Report how many lines of the records below include the word "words". Give nothing but the number.

=== Begin Enclosure ===

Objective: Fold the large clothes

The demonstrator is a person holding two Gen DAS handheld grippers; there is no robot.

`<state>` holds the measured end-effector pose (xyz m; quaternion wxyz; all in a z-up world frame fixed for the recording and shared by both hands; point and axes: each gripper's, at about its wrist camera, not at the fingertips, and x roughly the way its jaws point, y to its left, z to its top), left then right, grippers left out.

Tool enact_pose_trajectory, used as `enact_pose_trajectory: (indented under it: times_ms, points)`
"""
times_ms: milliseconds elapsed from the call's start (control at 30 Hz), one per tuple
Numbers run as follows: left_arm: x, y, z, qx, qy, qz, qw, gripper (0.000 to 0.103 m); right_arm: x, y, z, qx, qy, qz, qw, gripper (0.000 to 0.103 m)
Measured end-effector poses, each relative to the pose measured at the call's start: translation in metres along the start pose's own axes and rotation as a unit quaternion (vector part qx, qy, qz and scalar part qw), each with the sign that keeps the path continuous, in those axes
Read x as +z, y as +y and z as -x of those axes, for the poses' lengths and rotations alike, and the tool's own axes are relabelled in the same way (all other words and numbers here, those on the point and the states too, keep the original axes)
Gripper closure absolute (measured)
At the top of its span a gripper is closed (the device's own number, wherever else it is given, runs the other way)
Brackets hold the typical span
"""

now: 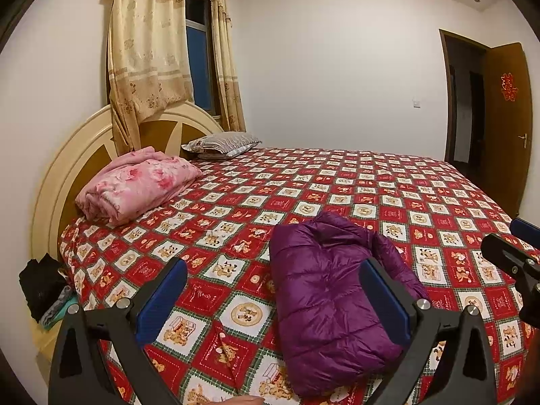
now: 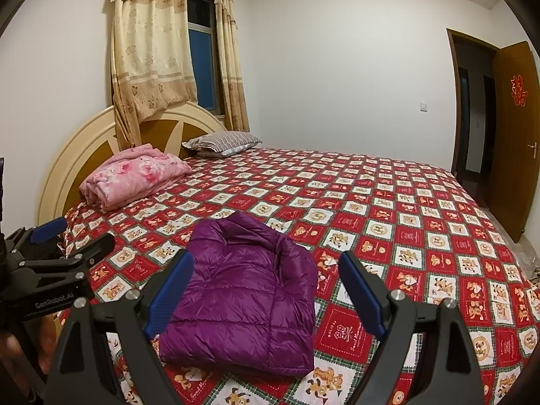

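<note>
Jacket: purple, folded compact, lying on bed near front edge. Left gripper, right gripper: jaws wide, empty, hovering over it. Folding apparently complete; nothing visibly left.

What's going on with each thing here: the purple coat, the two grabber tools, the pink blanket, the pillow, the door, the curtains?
Purple jacket: folded, lying on bed.
Left gripper: open, empty.
Right gripper: open, empty.
Pink blanket: folded, by headboard.
Pillow: lying flat.
Door: open.
Curtains: partly drawn.
</note>
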<state>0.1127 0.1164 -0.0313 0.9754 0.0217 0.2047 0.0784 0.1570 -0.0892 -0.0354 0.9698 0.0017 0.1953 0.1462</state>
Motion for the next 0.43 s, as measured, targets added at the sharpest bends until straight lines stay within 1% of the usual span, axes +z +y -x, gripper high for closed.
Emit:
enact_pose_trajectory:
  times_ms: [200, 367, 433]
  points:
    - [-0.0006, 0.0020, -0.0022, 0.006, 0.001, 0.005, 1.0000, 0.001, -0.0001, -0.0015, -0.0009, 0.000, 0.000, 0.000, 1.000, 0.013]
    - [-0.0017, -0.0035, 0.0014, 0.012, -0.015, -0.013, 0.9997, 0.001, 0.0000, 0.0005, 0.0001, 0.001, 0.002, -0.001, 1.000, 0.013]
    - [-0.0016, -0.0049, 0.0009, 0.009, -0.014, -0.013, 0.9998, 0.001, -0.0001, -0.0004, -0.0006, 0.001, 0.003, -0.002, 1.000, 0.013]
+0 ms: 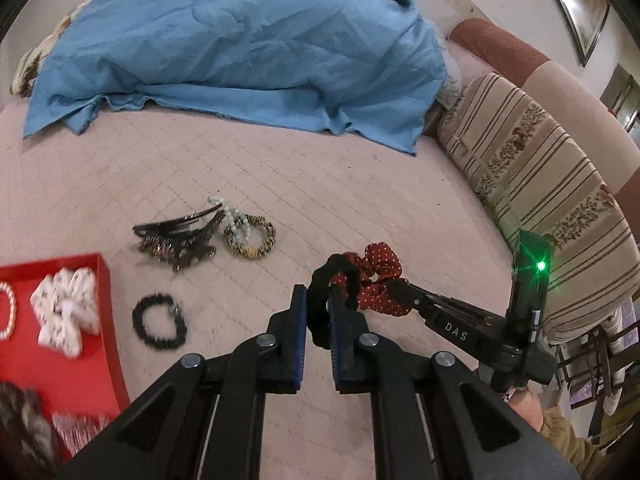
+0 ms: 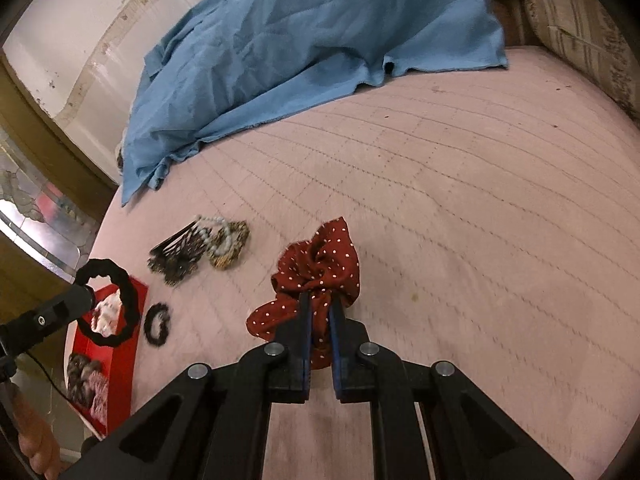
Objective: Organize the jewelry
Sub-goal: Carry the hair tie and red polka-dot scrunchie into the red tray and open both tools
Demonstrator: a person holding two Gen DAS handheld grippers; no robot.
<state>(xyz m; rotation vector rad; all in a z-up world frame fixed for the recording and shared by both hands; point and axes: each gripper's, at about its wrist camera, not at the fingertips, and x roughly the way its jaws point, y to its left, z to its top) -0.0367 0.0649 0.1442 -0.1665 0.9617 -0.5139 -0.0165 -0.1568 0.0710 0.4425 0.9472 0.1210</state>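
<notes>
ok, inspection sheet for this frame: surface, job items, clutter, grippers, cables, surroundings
Surface: pink quilted bed cover, faint stains.
Job's things: black scrunchie in the left gripper; red polka-dot scrunchie in the right gripper; black hair tie loose on the cover; pile of hair claws, pearl beads and leopard scrunchie; red tray already holding a white bow and other pieces.
Clutter: blue sheet heaped at the far side.
Grippers: both shut on their scrunchies, lifted off the cover.
Cables: thin black lead near the left handle.
Surroundings: striped cushion, wall, framed mirror.
</notes>
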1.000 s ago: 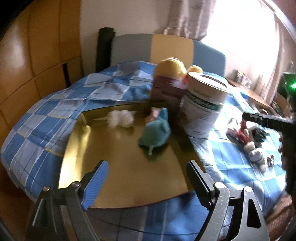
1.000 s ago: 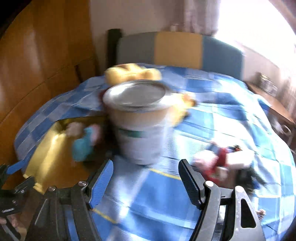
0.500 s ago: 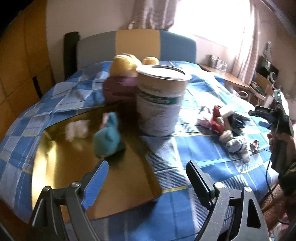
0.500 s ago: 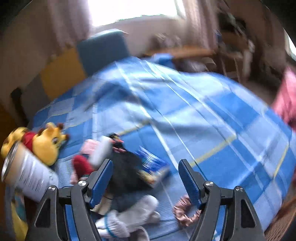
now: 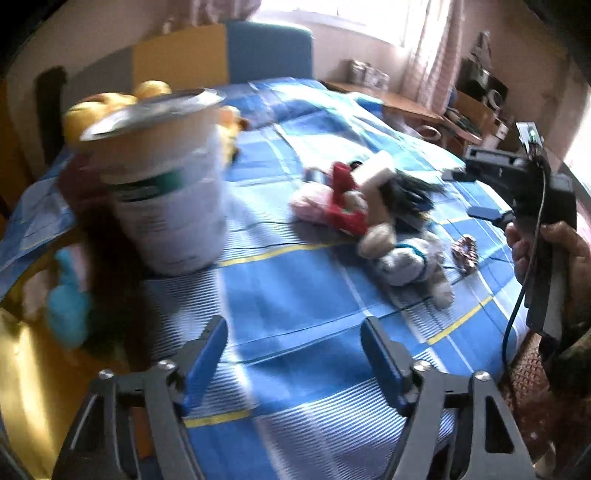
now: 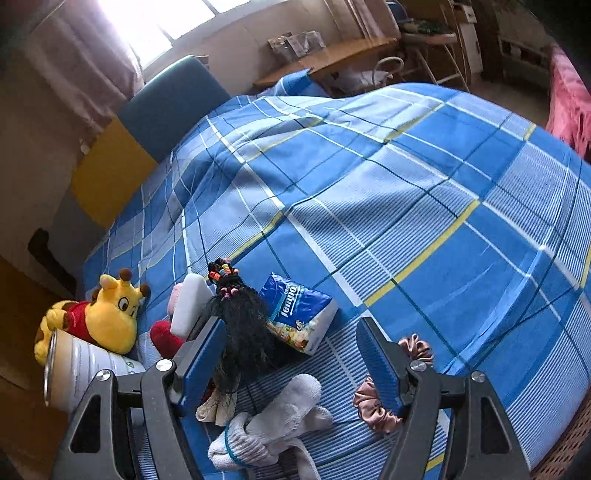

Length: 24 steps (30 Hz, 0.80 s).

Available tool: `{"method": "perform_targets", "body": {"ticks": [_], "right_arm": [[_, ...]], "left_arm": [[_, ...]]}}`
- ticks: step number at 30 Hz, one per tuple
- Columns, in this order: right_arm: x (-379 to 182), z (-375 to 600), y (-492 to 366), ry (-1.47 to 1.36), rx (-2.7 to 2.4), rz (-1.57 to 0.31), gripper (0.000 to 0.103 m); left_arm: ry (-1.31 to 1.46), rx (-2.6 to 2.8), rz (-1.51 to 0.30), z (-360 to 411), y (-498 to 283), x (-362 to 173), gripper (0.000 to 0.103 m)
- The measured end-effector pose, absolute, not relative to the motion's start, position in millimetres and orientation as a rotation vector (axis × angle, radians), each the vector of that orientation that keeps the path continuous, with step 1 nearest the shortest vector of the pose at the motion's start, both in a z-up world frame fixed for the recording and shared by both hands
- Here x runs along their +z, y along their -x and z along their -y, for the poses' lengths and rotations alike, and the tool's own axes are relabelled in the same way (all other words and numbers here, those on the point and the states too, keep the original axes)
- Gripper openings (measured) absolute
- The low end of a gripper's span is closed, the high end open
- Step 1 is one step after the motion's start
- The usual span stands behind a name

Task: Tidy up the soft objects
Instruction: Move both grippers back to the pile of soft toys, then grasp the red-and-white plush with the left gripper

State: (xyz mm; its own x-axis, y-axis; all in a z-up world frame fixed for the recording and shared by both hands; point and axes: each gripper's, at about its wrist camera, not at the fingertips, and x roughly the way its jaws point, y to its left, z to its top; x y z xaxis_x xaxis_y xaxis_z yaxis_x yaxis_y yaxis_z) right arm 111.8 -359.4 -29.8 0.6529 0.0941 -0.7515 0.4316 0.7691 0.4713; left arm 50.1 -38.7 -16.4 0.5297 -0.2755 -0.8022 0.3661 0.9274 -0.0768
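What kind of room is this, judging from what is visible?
Most likely a bedroom at home: a bed under a blue checked cover with a padded headboard, a curtained window, and a yellow plush toy lying on the cover.

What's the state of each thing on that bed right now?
Left gripper: open, empty.
Right gripper: open, empty, above the pile.
Tin can: upright.
Tissue pack: lying flat.
White socks: bundled.
Pink scrunchie: loose on the blanket.

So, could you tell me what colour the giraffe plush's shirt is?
Red; the yellow giraffe plush shows it best in the right wrist view.
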Motion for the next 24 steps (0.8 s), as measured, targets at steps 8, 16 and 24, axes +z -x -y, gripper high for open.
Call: {"method": "perform_targets", "body": {"ticks": [8,16,24], "right_arm": [[-34.5,364.8,-110.4,-0.745,-0.185,-0.870,0.074],[-33.4,357.5,-114.7,-0.734,-0.132,-0.879,0.074],[-35.9,356.1,-117.0,-0.748,-0.111,-0.889,0.074]], "left_arm": [[-0.073,-0.485,-1.012,78.9,-94.3,-32.2,0.034],[-0.052,-0.456,-1.014,114.3,-149.8,-38.1,0.035],[-0.102,-0.380,-1.034,155.8,-196.6,-57.1,0.053]]}}
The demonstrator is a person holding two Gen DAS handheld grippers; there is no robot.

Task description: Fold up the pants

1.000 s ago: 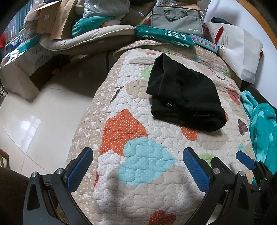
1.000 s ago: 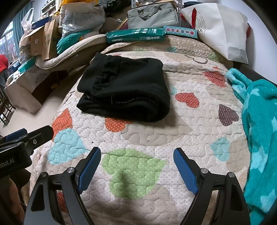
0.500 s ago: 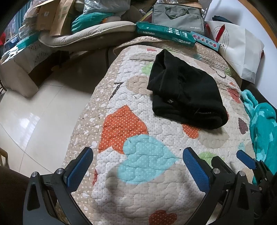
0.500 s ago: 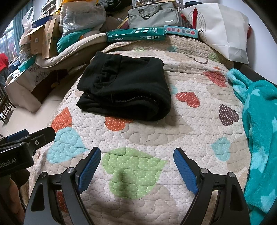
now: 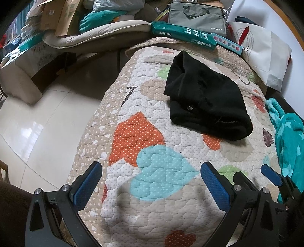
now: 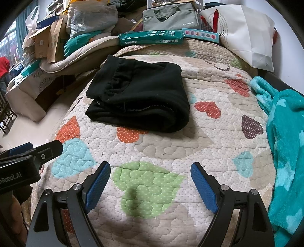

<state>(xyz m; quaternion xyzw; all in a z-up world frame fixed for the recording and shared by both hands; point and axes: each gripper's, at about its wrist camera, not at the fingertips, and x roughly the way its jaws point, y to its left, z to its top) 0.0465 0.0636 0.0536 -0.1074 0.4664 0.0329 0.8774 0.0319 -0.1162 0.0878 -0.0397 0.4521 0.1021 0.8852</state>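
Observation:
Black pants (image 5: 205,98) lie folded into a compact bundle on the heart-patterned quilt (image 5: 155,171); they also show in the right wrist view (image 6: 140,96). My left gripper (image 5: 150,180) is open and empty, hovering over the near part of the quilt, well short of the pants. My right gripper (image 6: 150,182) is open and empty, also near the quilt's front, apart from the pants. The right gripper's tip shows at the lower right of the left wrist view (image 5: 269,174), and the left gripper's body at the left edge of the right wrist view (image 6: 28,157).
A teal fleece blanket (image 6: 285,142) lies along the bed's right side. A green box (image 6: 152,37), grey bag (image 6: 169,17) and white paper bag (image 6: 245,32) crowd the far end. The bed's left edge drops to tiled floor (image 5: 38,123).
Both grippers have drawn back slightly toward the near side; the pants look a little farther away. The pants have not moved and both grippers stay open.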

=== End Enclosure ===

## YOUR RESPONSE
2